= Chen Lok Lee =

Chinese-born American printmaker, painter, and educator (1927–2020)

Chen Lok Lee (May 18, 1927 – December 13, 2020) was a Chinese-born American printmaker, painter, and educator based in Philadelphia, Pennsylvania.

== Biography ==

=== Early life and education ===
Chen Lok Lee was born in Canton (also known as Guangzhou), China, to Roy Hui and He Lee. He graduated from the Tay Sun Normal School, and attended the Canton Public Art College from 1956 to 1958. Lee then moved to Hong Kong, where he studied Chinese Civilization and Western Art – under the tutelage of artists Yee Bong, Tin Ying Young, and Lee Byng – at Hong Kong University. He graduated from HKU in 1959.
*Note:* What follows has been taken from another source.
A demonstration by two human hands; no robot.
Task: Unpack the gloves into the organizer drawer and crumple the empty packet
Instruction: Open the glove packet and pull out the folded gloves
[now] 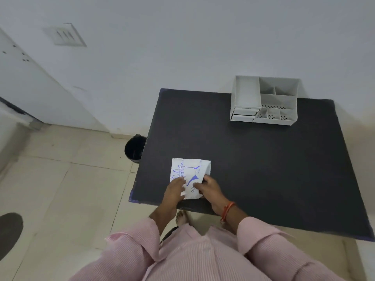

=== New York City and Rome ===
In 1959, Chen Lok Lee moved to the United States. He settled in New York City, where he attended the Art Student's League, studying under George Grosz, Stephen Greene, Robert Hale, and Hans Hoffman through 1967. He then continued his travels and studies, attending the Rome Academy in Rome, Italy, from 1967 to 1970. While in Italy he gave lectures, participated in a group exhibition at the American Embassy, and had a solo show at Gallery 86 in Rome in 1969.

=== Tyler School of Art and the Tamarind Institute ===
Chen Lok Lee returned to the United States, and in 1971 earned an MFA from the Tyler School of Art, Temple University, Philadelphia, PA. At Tyler he focused on Painting and Lithography, under the guidance of Romas Viesulas and Richard Callner. Lee refined his printmaking skills through a residency at the Tamarind Institute in Albuquerque, New Mexico, funded through a 1972–73 fellowship from the Ford Foundation and the National Endowment for the Arts. He continued working at Tamarind through 1974.

=== Artwork and career ===
Chen Lok Lee made lithographs, watercolors, and paintings that combine Chinese and Western styles. For example, in the 1980s he made lithographs that combine traditional Chinese ink techniques with a French Romantic palette and Italian compositional formalism. These unexpected and enigmatic works harness a fierce and spontaneous energy.

Lee exhibited work locally, as well as internationally. In 1978 he took part in the show "Philadelphia Teaches Printmaking" at the Print Club, Philadelphia, PA. In 1982, Lee was invited by Her Majesty's Service to participate in an international exhibition in Hong Kong. His watercolor "Cranes and Old Pine" was exhibited at the Notemyer Gallery in Philadelphia, Pennsylvania, 1985. In 1987 he mounted a solo show of lithography at the International Art Gallery in Washington, DC. A solo exhibition of Lee's watercolor paintings was held at ATD-American Contemporary in Wyncote, PA,1990.

Lecture, demonstrations, and additional exhibition venues include: Moore College of Art, Maryland Institute College of Art, Bucks County Community College, the University of Pennsylvania, Rutgers University, the Philadelphia Print Club, Beaver College, and Goucher College. In 1986 he co-juried the Doylestown Art League exhibition, at Rodman House in Doylestown, PA, with Moe Brooker.

=== Teaching ===
Chen Lok Lee was a devoted teacher. He began teaching at the Moore College of Art in Philadelphia, Pennsylvania, in 1974, where he set up and maintained a professional printshop. Lee was associate professor of Printmaking at Moore College, where he directed the lithography workshop in the late 1970s. He also served as a Department Director at Moore in the mid-1980s.

=== Master printer ===
In the early 1970s, Chen Lok Lee and Richard Callner set up a printshop in Philadelphia, Mantegna Press II, where Lee was the technical director. Lee printed lithographic editions for artists Pat Steir and Frederick Hammersley. Lee's print of Steir's self-portrait after Rembrandt was exhibited at the Philadelphia Print Club, in a 1988 show that focused on the city's local master printers and their workshops. The 1973 lithograph "Seems," that he produced for Hammersley, published by Tamarind Institute, is held in the permanent collection at the New Mexico Museum of Art.

=== Family and death ===
Chen Lok Lee was married to Linda (née Heinle) Lee. His children are Romana Lee Akiyama (Cliff) and Raymond Lee, and his grandchild is named Hanalee. Lee died in Lansdale, PA on December 13, 2020.

=== Legacy ===
On December 21, 2020, Chen Lok Lee received a posthumous Congressional honor from Dwight Evans, of Pennsylvania, in the US House of Representatives.